→ Action item
The records under this task must be duplicated exactly.

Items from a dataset
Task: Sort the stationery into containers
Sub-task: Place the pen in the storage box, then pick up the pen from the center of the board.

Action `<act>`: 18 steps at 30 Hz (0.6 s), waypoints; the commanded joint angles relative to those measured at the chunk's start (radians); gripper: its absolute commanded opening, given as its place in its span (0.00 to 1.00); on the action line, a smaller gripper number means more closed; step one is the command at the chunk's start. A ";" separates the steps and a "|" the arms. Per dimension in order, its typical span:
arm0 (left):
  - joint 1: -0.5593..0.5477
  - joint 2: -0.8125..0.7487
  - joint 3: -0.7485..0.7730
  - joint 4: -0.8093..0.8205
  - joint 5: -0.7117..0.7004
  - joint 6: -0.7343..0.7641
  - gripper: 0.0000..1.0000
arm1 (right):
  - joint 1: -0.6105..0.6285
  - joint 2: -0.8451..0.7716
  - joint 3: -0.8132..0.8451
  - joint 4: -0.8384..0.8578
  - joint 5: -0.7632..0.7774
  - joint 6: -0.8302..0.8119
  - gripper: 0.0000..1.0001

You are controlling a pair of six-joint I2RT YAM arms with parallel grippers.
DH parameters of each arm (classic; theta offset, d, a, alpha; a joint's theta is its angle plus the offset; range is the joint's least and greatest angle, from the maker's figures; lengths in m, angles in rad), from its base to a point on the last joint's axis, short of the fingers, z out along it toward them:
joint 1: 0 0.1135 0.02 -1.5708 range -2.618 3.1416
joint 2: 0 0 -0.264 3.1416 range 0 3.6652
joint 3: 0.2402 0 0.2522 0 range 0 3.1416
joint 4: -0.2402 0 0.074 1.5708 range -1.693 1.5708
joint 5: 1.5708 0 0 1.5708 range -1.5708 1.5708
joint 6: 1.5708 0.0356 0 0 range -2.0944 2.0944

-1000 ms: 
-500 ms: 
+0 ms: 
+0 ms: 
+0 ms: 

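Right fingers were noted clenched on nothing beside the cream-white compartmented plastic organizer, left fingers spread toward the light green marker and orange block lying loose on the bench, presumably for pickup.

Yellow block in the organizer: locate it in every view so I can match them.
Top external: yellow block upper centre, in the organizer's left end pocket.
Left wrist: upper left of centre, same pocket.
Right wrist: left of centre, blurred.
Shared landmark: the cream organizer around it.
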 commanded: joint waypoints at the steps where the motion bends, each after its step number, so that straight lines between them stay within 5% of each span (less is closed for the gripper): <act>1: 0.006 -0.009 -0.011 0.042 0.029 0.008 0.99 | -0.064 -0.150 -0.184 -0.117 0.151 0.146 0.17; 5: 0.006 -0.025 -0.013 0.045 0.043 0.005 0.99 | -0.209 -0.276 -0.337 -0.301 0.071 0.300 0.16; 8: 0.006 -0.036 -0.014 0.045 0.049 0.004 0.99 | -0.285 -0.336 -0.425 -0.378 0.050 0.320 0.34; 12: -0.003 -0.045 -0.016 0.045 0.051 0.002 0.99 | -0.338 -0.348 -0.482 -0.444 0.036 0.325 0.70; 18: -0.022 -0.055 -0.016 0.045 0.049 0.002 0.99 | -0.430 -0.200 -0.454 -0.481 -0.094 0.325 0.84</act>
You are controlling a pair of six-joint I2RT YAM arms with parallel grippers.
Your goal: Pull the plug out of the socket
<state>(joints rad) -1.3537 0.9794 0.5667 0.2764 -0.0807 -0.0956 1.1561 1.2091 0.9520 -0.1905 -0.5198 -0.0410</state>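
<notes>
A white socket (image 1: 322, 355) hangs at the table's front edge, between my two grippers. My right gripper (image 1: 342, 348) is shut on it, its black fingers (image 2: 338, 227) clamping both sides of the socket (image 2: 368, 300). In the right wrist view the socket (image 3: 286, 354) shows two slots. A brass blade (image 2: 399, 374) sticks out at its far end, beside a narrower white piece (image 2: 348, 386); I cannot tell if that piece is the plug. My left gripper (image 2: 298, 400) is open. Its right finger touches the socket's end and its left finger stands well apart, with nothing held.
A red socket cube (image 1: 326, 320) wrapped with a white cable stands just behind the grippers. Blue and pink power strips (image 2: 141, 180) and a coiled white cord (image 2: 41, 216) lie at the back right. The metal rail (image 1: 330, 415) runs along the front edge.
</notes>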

→ Written response
Task: Sort the stationery into containers
Sub-task: Place the pen in the storage box, then pick up the pen from the center of the board.

Action `<act>`: 18 steps at 30 Hz (0.6 s), waypoints; the commanded joint angles relative to those measured at the chunk's start (radians); gripper: its absolute commanded opening, given as its place in its span (0.00 to 1.00); on the action line, a smaller gripper number means more closed; step one is the command at the chunk's start. A ";" separates the steps and a "|" the arms. Per dimension in order, its typical span:
arm0 (left):
  - joint 1: -0.5593..0.5477
  - joint 2: -0.8125..0.7487
  - joint 3: -0.7485..0.7730
  - joint 4: -0.8093..0.8205
  - joint 5: -0.7117..0.7004
  - joint 6: -0.7343..0.7641
  - gripper: 0.0000..1.0000
arm1 (right):
  - joint 1: -0.6105..0.6285
  - joint 2: -0.8451..0.7716
  - joint 3: -0.8132..0.8451
  - joint 4: -0.8384..0.8578
  - joint 5: -0.7632..0.7774
  - joint 6: -0.8302..0.8119
  - gripper: 0.0000..1.0001

You are controlling a pair of six-joint I2RT YAM arms with parallel grippers.
DH parameters of each arm (classic; theta offset, d, a, alpha; a joint's theta is its angle plus the offset; range is the joint's least and greatest angle, from the maker's figures; lengths in m, angles in rad), from its base to a point on the last joint's axis, short of the fingers, z out along it toward them:
joint 1: 0 0.1135 0.02 -1.5708 range -2.618 3.1416
joint 2: 0 0 -0.264 3.1416 range 0 3.6652
joint 3: 0.2402 0 0.2522 0 range 0 3.1416
joint 4: -0.2402 0 0.074 1.5708 range -1.693 1.5708
joint 5: 1.5708 0 0 1.5708 range -1.5708 1.5708
joint 6: 1.5708 0.0356 0 0 range -2.0944 2.0944

-1000 ms: 
-500 ms: 
+0 ms: 
+0 ms: 
+0 ms: 

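Right fingers were noted clenched on nothing beside the cream-white compartmented plastic organizer, left fingers spread toward the light green marker and orange block lying loose on the bench, presumably for pickup.

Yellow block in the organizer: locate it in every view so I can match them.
Top external: yellow block upper centre, in the organizer's left end pocket.
Left wrist: upper left of centre, same pocket.
Right wrist: left of centre, blurred.
Shared landmark: the cream organizer around it.
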 commanded: joint waypoints at the steps where the motion bends, each after its step number, so that straight lines between them stay within 5% of each span (less is closed for the gripper): <act>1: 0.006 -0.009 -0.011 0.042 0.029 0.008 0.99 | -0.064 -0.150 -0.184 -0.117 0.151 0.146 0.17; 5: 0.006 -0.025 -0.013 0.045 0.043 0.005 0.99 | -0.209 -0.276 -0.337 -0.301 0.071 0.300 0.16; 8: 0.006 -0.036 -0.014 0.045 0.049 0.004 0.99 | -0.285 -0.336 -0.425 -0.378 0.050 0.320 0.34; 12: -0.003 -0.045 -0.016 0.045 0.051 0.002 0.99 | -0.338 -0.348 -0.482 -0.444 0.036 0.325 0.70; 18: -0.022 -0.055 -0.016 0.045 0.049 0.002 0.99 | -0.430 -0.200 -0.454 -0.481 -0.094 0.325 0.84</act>
You are controlling a pair of six-joint I2RT YAM arms with parallel grippers.
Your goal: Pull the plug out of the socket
<state>(joints rad) -1.3537 0.9794 0.5667 0.2764 -0.0807 -0.0956 1.1561 1.2091 0.9520 -0.1905 -0.5198 -0.0410</state>
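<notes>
A white socket (image 1: 322, 355) hangs at the table's front edge, between my two grippers. My right gripper (image 1: 342, 348) is shut on it, its black fingers (image 2: 338, 227) clamping both sides of the socket (image 2: 368, 300). In the right wrist view the socket (image 3: 286, 354) shows two slots. A brass blade (image 2: 399, 374) sticks out at its far end, beside a narrower white piece (image 2: 348, 386); I cannot tell if that piece is the plug. My left gripper (image 2: 298, 400) is open. Its right finger touches the socket's end and its left finger stands well apart, with nothing held.
A red socket cube (image 1: 326, 320) wrapped with a white cable stands just behind the grippers. Blue and pink power strips (image 2: 141, 180) and a coiled white cord (image 2: 41, 216) lie at the back right. The metal rail (image 1: 330, 415) runs along the front edge.
</notes>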

Nothing else belongs in the output.